- Born: June 14, 2001 (age 24) Okotoks, Alberta, Canada
- Height: 162 cm (5 ft 4 in)
- Weight: 63 kg (139 lb; 9 st 13 lb)
- Position: Forward
- Shoots: Right
- NCAA team Former teams: Colgate Raiders KRS Vanke Rays Minnesota Duluth Bulldogs
- National team: China
- Playing career: 2019–present

= Kassy Betinol =

Canadian ice hockey player (born 2001)

Kasundra Primylean "Kassy/Kas" Betinol (born June 14, 2001), also known by the Chinese name Kang Mulan (康木兰 (Kāng Mùlán)), is a Canadian ice hockey player, currently playing in the ECAC Hockey conference of the NCAA Division I with the Colgate Raiders women's ice hockey program.
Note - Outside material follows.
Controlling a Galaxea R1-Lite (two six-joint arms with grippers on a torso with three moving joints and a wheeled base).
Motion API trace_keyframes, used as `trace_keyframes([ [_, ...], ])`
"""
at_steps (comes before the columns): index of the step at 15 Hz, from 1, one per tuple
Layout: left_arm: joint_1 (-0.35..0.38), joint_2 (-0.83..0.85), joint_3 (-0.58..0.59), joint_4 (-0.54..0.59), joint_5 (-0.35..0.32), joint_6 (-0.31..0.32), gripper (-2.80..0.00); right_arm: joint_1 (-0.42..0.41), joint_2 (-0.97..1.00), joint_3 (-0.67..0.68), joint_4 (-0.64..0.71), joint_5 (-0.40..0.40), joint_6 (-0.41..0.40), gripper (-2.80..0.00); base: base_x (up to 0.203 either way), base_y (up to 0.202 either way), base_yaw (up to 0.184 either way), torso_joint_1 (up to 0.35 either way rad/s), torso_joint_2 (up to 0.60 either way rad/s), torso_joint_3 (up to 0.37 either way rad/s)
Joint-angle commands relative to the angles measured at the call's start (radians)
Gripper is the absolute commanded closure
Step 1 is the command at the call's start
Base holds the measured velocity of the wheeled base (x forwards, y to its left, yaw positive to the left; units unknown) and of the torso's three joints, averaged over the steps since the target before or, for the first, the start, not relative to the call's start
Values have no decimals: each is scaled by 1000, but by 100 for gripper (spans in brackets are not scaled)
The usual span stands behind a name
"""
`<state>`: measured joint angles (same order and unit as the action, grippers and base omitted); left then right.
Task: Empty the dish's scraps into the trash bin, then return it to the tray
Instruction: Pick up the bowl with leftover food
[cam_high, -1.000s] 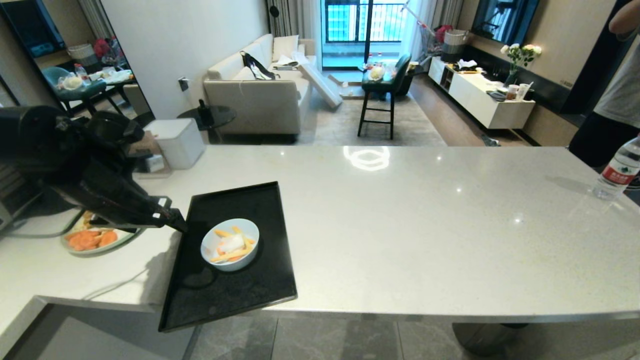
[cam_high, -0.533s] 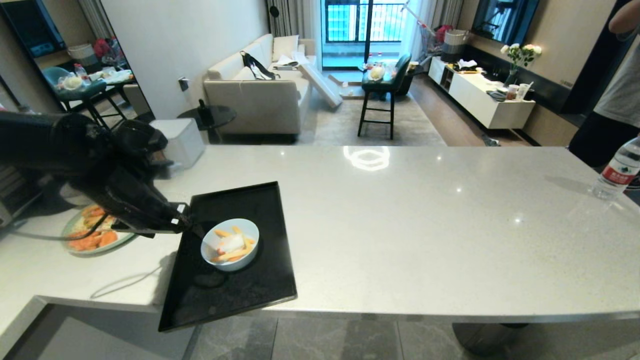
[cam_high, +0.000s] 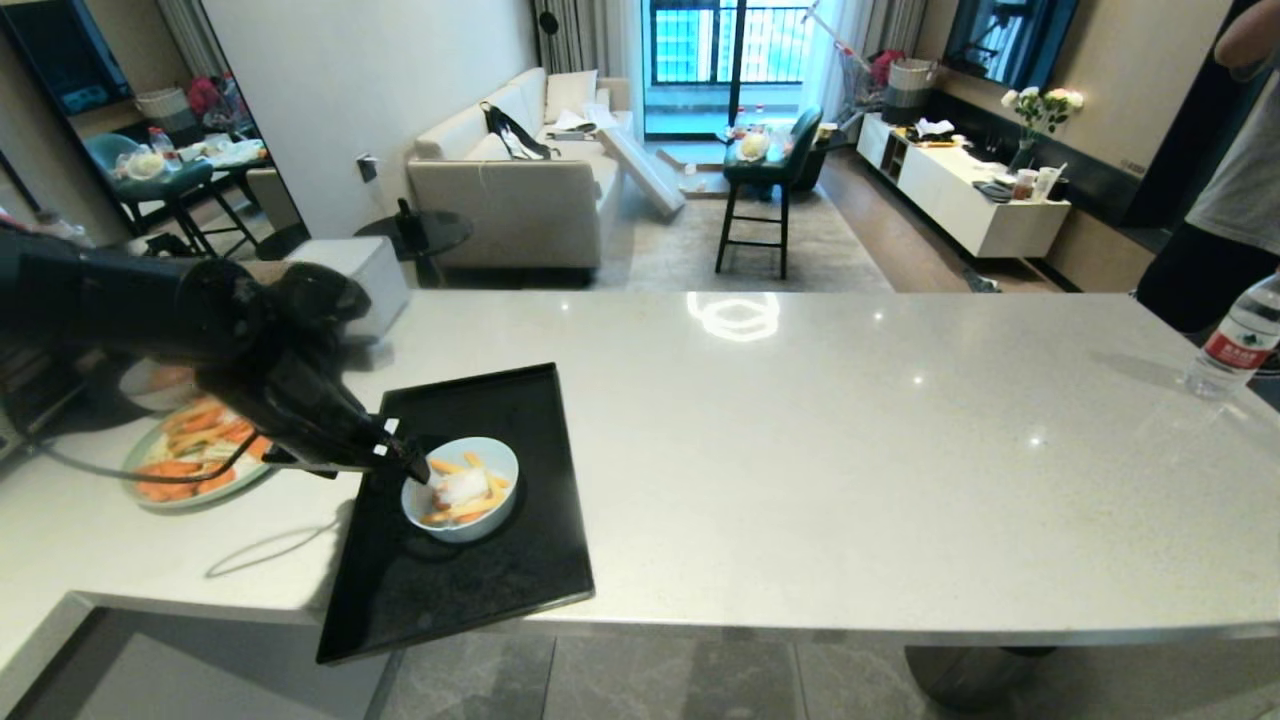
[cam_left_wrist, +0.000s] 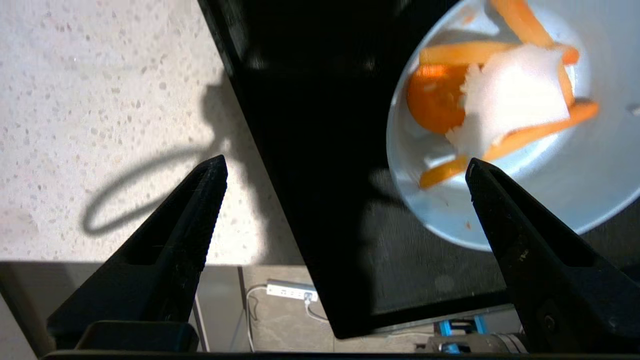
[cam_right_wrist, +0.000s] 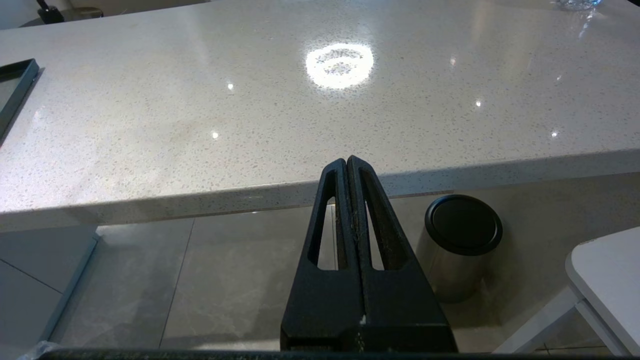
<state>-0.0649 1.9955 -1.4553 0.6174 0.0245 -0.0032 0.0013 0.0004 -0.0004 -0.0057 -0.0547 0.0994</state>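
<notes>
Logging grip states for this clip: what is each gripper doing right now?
Left gripper: open, empty, at the small pale blue-white bowl on the flat black tray.
Right gripper: shut, empty.

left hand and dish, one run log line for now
left hand: open, at dish rim | dish: on tray, scraps inside

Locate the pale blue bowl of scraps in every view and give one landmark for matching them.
Head view: the dish sits on the black tray, lower left of centre.
Left wrist view: dish at upper right.
Right wrist view: not in it.
Shared landmark: the tray.
</notes>
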Motion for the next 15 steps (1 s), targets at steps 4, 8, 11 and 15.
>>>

She has played internationally with the Chinese national ice hockey team.

==Playing career==
Betinol first played college ice hockey with the Minnesota Duluth Bulldogs women's ice hockey program during the 2019–20 and 2020–21 seasons.

Betinol represented China in the women's ice hockey tournament at the 2022 Winter Olympics in Beijing. In preparation for the tournament, she played the 2021–22 season in the Zhenskaya Hockey League (ZhHL) with the KRS Vanke Rays, which was populated exclusively by players eligible to represent China at the 2022 Winter Olympics, and was named ZhHL Rookie of the Month for October 2021.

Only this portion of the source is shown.